2. Soviet culture and communism did not kill entrepreneurship
and the human traits from which it springs. I participated in a number
of studies in the early 90s of new private entrepreneurs in manufacturing
in Poland, Hungary and the Czech and Slovak republics. There was,
to our surprise, no lack of real entrepreneurs, starting out with everything
from just an idea to stolen state equipment and buildings. Few of
them were mafia or nomenklatura types because being a criminal with no
rules or a nomenklatura with no personal initiative is not the kind of
situation that appeals to entrepreneurial people. What entrepreneurial
people needed were:
--stable laws
--low taxes (or tax incentives)
--sources of capital (partners, loans, etc)
--marketing skills
That's a very quick summary. The point is that the same people
exist in Russia. I know them. But they don't have the minimal foundations
in law, micro-economic climate, finance, and access to materials.
3. Observers and citizens say privatization has failed in Russia because they do not adequately distinguish between the degrees of privatization. The process in Russia, perhaps including even the recent Svyazinvest auction, has met few of the criteria for first degree privatization. Russia above all other former CIS states has mucked up its emerging entrepreneurial culture by taxing them to death, by failure to protect their investments, and by limiting and eliminating their access to assets being "privatized."
4. Workers from collective farms to coal mines and factories don't believ in the profitability of their enterprises. They are very poorly prepared to make investment decisions--whether to buy in or, if bought in, how to manage the business. The old profsoyuz (labor union) is worthless.

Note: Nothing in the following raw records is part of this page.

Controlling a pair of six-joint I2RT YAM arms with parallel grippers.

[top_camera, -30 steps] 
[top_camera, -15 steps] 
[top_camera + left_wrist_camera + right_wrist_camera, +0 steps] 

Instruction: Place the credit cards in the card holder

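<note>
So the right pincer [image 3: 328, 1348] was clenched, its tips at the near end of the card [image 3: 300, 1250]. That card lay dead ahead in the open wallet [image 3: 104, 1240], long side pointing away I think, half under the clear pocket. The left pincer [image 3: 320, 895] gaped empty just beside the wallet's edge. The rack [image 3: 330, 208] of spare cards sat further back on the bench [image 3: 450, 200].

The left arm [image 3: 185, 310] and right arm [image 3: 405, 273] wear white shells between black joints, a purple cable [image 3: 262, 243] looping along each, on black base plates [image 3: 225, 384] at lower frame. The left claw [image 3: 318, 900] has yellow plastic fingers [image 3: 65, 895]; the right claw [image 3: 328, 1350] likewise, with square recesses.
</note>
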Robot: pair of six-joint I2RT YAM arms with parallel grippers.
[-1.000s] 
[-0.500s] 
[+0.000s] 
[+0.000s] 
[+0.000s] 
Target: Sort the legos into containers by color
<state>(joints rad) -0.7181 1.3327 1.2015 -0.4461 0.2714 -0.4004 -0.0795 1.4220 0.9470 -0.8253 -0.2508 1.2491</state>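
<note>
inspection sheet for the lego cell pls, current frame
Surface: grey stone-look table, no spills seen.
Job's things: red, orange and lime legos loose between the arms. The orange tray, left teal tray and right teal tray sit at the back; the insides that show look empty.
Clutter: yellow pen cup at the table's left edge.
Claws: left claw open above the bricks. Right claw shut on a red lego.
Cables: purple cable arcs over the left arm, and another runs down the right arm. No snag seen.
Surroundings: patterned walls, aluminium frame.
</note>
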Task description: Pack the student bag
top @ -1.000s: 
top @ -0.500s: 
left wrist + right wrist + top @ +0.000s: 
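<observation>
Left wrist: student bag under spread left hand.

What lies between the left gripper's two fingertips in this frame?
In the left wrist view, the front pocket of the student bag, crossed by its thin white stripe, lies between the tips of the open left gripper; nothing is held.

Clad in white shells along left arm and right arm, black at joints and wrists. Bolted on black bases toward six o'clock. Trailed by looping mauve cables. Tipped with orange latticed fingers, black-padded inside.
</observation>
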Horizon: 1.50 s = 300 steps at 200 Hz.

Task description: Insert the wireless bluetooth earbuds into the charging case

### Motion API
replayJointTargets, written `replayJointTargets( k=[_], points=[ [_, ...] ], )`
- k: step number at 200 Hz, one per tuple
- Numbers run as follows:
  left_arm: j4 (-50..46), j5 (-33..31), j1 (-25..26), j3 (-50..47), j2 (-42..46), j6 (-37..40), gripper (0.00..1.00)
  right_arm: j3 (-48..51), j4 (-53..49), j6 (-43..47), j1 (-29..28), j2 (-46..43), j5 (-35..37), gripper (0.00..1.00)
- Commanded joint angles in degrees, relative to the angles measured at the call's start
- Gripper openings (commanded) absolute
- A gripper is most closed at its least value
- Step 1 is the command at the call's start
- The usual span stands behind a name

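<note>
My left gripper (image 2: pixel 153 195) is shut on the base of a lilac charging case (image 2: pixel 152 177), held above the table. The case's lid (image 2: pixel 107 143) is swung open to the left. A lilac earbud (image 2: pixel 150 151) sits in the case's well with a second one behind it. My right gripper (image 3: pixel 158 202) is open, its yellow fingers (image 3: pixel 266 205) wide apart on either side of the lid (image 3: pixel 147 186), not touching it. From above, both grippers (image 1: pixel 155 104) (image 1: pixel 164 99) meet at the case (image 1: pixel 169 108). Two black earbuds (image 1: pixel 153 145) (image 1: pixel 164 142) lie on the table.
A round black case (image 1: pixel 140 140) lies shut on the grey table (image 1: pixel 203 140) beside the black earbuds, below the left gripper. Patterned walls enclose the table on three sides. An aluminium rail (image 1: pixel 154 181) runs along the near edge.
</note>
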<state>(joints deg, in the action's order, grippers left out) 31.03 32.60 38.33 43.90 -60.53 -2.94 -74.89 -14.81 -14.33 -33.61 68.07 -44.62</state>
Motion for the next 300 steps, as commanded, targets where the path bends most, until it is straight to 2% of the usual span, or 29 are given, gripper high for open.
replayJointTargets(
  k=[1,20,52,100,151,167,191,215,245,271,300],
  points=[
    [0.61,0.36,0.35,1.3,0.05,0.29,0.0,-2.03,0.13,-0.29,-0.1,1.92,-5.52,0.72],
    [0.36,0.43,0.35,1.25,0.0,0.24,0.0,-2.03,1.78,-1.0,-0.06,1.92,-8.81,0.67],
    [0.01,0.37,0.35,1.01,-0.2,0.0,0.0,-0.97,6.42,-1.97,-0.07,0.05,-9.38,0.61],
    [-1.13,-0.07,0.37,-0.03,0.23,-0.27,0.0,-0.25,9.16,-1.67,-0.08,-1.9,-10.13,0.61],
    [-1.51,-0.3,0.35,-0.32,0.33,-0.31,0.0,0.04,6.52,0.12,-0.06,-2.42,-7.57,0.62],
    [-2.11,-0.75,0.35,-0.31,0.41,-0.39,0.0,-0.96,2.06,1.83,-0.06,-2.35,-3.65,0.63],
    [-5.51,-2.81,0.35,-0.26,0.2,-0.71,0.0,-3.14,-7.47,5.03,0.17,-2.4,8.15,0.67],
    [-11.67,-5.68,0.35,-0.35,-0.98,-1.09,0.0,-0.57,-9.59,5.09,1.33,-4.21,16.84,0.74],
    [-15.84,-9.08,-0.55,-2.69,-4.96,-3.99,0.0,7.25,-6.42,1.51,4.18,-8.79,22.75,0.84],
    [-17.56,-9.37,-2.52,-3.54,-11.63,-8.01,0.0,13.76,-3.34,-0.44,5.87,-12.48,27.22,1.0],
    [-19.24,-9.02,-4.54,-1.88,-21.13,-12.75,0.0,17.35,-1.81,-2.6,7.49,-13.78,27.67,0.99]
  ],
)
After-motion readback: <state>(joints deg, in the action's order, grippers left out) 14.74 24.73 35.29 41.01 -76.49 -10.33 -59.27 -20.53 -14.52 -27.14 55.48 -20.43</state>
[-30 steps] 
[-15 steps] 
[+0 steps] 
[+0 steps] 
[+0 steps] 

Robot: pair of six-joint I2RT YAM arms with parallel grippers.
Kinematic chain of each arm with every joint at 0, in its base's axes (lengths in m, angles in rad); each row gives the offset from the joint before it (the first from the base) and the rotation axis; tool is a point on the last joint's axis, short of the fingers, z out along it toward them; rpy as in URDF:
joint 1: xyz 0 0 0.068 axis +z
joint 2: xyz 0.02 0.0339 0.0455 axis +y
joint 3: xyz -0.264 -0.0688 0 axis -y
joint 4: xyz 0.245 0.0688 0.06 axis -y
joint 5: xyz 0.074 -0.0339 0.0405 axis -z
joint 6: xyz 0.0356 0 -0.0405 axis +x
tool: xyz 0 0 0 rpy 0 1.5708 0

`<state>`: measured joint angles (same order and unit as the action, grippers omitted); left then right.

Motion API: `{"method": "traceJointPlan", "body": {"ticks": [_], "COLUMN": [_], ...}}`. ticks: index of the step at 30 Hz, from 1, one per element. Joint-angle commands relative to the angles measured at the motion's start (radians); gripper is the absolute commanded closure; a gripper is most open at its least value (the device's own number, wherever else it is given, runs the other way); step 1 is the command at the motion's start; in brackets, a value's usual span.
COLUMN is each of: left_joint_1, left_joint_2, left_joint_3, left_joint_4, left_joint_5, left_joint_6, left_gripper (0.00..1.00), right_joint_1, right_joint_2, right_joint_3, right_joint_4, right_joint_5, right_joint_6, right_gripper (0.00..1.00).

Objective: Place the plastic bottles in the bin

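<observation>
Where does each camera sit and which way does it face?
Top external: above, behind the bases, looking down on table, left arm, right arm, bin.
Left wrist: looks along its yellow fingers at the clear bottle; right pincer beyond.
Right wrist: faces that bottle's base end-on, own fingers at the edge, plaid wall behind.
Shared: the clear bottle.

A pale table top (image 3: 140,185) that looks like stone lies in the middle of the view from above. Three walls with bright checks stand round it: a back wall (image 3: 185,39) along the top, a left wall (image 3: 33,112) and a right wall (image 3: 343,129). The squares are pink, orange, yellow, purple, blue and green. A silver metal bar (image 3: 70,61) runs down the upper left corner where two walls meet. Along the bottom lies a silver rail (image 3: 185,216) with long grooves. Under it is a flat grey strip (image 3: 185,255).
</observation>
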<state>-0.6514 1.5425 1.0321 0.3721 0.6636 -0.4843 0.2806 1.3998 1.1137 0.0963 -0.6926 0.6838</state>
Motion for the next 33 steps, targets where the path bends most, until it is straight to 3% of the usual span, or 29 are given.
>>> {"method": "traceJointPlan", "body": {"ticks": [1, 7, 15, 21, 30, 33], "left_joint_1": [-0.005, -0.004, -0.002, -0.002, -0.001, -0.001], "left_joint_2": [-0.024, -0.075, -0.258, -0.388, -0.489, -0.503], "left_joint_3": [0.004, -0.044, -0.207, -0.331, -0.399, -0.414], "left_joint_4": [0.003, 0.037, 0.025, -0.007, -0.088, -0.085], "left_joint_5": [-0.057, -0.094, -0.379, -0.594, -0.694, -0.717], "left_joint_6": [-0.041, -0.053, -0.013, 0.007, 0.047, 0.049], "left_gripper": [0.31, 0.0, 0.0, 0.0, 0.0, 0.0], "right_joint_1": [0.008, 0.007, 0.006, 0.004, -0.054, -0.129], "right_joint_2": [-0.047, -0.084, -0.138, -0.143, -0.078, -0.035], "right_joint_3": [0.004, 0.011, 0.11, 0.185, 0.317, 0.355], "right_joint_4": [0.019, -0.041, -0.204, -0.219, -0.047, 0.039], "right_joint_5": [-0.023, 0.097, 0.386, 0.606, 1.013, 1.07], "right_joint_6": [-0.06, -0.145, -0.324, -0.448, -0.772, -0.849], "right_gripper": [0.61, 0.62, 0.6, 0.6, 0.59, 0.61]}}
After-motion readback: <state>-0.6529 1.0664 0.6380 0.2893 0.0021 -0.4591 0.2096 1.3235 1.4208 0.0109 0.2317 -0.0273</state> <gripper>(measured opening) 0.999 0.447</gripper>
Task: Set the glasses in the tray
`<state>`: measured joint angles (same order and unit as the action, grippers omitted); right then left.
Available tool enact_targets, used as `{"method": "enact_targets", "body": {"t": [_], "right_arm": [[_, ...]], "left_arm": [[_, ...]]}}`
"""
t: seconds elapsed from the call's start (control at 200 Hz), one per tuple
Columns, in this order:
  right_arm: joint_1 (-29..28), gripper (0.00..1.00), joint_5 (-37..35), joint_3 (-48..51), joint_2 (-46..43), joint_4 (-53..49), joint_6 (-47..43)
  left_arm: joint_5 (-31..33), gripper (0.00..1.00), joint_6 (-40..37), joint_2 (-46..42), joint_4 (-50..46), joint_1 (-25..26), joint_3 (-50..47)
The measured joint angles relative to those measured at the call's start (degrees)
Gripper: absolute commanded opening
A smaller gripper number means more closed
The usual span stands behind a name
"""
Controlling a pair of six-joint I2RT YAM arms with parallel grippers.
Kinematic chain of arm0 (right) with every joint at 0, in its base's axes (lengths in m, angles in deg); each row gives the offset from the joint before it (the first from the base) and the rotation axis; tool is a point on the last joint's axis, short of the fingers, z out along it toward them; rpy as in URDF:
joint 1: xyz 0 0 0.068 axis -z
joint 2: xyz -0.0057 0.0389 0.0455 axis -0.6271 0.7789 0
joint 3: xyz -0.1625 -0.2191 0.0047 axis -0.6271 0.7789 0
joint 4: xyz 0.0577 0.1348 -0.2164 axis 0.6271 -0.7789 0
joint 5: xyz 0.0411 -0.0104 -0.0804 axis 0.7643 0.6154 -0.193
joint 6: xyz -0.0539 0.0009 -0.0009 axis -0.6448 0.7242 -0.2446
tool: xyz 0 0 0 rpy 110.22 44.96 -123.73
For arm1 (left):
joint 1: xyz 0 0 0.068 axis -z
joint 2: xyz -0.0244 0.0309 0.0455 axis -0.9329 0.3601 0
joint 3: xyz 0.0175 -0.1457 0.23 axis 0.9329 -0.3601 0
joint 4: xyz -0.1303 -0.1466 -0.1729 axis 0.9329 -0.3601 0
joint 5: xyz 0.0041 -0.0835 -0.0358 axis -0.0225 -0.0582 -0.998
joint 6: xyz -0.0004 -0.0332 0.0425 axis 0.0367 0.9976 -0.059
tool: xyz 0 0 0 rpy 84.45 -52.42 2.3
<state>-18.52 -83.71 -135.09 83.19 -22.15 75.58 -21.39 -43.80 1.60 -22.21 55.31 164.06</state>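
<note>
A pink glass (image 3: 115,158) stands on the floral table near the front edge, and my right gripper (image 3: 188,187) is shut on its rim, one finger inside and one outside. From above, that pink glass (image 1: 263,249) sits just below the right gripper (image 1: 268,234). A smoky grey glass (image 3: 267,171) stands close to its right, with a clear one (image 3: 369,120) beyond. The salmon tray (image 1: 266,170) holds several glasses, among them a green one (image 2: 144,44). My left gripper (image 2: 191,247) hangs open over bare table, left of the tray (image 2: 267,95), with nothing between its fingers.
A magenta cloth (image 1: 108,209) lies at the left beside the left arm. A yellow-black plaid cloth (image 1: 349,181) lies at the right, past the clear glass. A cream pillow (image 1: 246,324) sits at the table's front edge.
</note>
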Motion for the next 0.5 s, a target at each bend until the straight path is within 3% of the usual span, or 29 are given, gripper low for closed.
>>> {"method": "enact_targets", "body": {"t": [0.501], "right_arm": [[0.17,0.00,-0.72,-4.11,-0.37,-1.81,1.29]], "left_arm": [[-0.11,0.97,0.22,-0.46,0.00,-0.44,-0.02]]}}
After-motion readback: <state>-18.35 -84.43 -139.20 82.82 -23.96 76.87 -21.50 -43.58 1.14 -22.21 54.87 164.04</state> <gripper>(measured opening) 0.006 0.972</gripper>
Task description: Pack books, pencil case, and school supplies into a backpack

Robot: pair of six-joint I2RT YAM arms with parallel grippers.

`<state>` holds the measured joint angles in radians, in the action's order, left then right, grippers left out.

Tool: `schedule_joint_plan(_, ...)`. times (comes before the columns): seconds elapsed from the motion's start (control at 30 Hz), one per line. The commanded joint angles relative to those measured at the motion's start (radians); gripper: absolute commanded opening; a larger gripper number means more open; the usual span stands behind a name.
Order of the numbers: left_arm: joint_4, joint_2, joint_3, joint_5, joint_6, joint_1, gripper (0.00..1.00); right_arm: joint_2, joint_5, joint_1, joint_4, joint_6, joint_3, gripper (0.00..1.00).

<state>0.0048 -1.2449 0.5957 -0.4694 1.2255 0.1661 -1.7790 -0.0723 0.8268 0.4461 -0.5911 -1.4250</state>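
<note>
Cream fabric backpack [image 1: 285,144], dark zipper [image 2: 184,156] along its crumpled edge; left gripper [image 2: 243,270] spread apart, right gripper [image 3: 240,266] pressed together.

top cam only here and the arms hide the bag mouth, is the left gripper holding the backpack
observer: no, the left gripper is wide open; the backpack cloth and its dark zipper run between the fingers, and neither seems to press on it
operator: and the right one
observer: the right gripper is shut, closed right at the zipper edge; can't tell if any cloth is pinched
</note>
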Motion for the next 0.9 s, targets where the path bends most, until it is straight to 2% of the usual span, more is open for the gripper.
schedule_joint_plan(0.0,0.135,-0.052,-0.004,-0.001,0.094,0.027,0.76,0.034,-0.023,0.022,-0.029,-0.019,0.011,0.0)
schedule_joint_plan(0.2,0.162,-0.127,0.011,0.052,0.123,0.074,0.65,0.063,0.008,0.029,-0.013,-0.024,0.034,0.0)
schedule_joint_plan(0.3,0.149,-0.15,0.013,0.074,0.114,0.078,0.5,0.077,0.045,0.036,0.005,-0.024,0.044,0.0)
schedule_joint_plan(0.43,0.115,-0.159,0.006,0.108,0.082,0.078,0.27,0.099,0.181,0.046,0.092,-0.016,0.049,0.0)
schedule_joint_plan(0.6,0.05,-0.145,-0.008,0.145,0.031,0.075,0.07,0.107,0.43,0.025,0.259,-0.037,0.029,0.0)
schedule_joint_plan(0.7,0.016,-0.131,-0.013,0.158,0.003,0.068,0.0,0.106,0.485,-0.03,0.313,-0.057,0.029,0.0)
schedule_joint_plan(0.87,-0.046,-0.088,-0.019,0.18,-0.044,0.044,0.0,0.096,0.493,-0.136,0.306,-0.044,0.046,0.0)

In other countries like Kazakstan and Uzbekistan, we will see in the
privatization of major natural resource companies and exploitation rights,
whether there is a commitment to opening the doors for democratic entrepreneurship
or if the primary interest is to endow the central government with the
profits and taxes it can redistribute according to ideology, family and
friendship ties, and the nurturing of political power.